* **Problem to solve**
For the word "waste", count the lines in the records below that include it and give only that number.

* **The records**

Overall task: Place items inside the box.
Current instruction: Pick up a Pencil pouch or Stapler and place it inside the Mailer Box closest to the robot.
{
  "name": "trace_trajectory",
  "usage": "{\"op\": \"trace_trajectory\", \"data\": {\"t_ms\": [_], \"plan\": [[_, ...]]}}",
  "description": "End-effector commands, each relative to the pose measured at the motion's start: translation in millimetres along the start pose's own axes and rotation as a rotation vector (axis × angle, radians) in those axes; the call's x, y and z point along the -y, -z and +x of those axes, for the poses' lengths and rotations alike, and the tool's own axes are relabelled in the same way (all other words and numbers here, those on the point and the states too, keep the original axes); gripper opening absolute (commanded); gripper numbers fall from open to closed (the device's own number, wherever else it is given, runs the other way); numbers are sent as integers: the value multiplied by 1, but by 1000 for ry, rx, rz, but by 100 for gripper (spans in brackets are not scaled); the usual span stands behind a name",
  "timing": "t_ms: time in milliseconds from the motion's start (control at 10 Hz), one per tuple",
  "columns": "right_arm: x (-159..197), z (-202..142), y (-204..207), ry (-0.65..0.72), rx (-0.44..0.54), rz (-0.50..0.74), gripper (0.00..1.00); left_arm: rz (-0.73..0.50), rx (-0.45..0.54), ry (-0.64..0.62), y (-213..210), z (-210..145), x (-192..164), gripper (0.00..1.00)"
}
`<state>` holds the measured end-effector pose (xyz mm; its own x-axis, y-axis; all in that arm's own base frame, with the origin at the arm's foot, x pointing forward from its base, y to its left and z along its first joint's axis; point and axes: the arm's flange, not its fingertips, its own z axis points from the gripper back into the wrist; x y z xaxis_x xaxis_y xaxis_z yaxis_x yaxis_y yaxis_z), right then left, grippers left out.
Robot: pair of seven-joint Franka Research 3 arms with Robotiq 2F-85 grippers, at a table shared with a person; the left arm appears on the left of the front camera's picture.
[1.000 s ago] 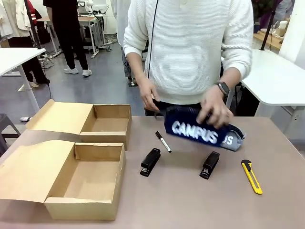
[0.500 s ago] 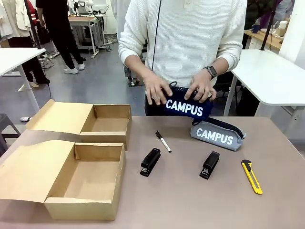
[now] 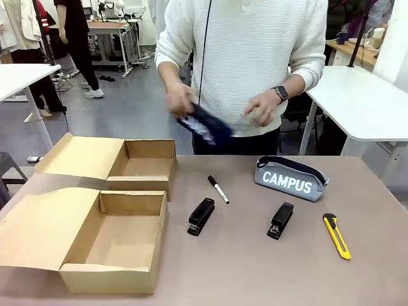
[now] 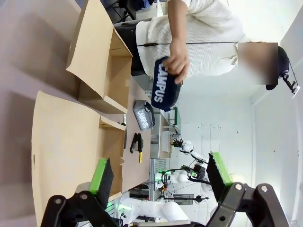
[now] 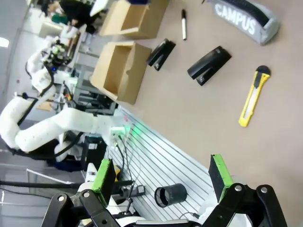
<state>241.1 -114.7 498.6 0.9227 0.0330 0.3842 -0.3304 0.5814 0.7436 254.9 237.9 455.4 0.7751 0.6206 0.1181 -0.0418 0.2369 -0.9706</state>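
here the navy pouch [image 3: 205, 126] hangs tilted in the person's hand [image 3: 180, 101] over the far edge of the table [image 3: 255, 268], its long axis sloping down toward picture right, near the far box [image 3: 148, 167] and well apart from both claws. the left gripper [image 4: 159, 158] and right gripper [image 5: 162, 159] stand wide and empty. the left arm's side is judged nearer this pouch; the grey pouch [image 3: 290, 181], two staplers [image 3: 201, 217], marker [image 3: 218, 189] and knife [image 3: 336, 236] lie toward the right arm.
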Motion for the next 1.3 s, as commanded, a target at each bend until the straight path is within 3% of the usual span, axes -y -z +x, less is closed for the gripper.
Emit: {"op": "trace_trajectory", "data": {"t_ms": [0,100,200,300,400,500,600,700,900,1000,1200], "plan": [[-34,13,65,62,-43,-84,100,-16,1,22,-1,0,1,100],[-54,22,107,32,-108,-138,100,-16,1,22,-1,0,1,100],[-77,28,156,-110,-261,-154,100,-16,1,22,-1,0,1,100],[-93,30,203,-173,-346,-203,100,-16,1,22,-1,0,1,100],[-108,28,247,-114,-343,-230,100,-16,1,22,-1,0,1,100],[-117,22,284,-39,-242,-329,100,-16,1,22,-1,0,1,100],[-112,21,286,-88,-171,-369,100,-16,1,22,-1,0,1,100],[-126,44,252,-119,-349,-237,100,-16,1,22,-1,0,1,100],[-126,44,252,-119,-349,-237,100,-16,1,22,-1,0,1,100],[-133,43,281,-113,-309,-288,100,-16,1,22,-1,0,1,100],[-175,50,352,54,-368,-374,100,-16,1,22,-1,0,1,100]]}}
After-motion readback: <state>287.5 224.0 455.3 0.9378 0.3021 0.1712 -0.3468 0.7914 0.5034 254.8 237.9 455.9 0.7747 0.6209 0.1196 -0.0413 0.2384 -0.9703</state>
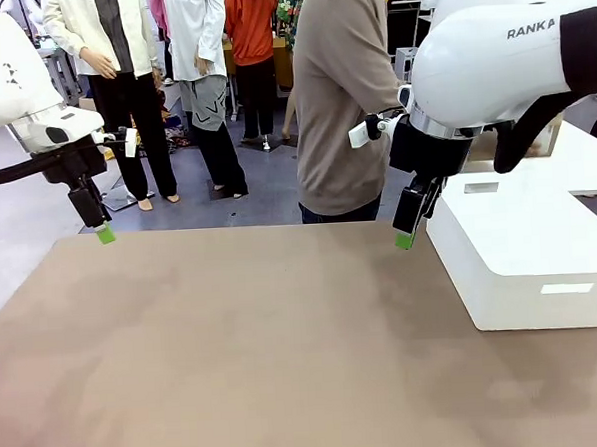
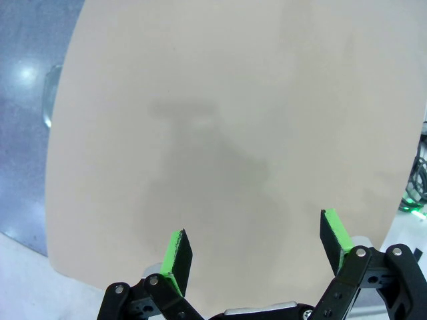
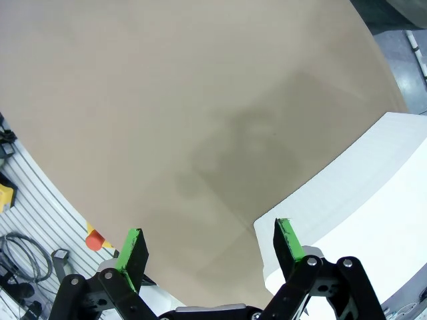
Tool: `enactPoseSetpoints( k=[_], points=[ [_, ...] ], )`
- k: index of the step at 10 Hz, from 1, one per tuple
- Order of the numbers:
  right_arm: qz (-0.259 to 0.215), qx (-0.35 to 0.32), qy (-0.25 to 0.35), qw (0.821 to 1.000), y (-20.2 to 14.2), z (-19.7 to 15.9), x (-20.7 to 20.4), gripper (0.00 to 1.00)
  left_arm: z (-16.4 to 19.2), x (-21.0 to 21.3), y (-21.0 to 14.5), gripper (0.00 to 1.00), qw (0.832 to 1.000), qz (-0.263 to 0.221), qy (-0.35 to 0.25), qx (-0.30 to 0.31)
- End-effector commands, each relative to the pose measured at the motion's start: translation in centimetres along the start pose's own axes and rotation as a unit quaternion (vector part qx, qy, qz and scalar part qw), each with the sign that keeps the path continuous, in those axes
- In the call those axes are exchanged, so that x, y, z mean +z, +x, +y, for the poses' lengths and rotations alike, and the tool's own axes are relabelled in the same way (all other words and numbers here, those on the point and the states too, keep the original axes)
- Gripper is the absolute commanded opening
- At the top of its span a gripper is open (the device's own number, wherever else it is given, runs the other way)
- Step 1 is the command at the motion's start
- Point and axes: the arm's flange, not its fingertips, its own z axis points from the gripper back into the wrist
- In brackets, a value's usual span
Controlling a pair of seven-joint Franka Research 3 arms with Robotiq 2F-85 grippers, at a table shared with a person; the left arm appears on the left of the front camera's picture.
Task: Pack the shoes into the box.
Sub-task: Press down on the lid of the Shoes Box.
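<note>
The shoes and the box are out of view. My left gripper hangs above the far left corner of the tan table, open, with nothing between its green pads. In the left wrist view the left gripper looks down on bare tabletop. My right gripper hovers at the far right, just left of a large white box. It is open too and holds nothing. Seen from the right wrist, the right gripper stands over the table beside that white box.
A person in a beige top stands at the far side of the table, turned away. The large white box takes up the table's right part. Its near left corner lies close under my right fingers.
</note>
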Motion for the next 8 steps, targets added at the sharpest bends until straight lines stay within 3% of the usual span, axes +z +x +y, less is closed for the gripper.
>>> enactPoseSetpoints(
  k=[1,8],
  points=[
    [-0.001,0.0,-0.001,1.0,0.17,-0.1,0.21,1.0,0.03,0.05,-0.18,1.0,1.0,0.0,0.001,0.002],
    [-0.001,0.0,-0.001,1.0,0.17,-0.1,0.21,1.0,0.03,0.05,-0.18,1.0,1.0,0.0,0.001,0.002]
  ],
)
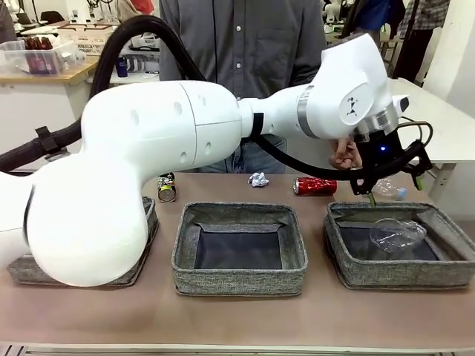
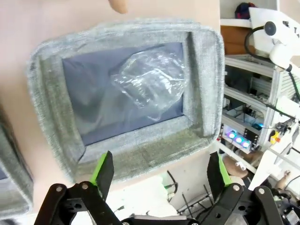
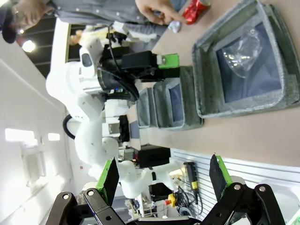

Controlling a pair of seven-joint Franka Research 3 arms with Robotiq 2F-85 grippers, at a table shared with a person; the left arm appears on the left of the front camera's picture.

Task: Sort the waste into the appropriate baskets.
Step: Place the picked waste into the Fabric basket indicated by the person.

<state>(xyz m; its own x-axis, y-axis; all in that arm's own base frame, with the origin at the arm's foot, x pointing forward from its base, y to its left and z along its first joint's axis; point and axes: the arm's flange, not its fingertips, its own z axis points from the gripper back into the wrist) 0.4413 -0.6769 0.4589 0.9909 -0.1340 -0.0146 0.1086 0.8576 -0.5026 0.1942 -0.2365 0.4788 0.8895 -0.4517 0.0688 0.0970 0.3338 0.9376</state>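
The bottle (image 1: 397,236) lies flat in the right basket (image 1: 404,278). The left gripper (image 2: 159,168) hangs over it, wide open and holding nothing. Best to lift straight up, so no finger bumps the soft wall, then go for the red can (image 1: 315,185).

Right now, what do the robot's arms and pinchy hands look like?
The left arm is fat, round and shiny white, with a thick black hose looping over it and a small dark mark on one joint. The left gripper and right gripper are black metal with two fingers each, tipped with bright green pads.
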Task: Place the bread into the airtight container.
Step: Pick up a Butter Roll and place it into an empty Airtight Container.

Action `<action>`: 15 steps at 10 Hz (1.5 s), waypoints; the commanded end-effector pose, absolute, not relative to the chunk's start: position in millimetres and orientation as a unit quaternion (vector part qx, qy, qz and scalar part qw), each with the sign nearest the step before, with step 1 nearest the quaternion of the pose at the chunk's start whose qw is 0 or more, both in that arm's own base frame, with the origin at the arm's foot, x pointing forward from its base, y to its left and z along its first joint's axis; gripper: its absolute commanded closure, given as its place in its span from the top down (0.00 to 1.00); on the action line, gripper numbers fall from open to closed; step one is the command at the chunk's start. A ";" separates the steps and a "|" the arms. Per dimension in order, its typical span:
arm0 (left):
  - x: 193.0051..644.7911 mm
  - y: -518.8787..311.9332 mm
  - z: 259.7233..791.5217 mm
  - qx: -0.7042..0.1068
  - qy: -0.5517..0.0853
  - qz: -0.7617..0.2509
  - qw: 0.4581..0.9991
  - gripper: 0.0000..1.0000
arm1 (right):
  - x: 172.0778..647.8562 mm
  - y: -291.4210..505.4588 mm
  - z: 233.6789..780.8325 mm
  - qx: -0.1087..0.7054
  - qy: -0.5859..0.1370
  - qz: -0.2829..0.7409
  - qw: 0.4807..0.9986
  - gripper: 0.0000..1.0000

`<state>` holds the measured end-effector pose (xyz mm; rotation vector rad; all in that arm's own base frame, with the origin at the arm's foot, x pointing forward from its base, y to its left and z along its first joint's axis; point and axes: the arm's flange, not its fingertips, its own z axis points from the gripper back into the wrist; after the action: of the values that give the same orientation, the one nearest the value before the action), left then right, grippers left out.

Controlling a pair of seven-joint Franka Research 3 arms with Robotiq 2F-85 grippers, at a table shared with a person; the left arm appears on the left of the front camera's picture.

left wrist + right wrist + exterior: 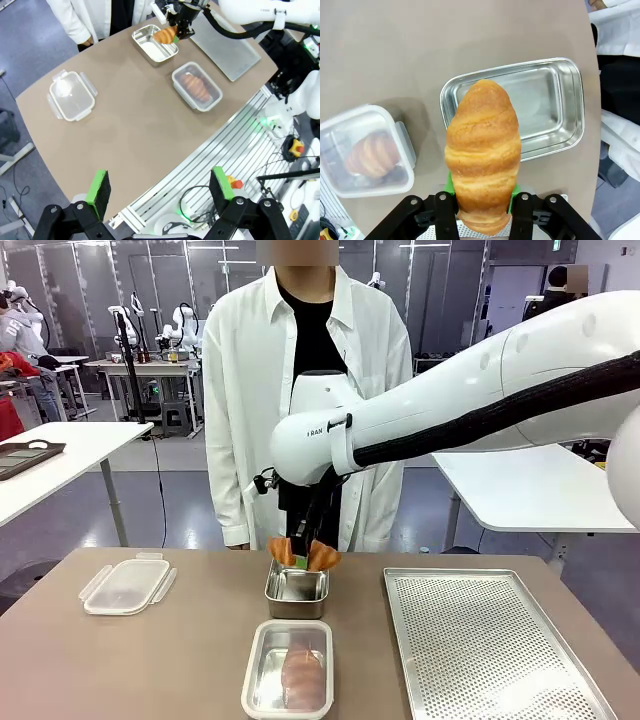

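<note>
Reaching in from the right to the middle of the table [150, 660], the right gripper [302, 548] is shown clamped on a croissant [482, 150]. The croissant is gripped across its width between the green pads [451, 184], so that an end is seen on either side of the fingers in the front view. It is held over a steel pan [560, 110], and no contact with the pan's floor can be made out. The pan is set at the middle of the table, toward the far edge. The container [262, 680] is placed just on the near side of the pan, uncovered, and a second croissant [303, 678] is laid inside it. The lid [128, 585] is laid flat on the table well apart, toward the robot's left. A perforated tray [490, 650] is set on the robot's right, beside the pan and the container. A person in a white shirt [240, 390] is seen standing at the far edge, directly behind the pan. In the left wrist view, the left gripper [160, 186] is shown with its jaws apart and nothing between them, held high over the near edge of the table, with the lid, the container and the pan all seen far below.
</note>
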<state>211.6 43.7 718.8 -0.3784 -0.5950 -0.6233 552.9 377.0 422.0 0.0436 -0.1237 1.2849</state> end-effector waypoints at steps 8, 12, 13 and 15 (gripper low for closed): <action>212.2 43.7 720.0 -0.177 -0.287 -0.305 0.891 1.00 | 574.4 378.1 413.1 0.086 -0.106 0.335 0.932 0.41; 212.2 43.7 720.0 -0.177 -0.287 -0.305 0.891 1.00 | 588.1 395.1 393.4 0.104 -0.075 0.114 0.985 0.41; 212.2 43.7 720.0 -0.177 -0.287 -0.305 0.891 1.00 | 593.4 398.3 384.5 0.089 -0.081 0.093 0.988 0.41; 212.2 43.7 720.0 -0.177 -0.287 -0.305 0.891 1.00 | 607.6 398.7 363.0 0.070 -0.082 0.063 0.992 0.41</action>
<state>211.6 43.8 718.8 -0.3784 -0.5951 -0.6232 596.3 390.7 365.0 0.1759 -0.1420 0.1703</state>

* **Exercise answer**
2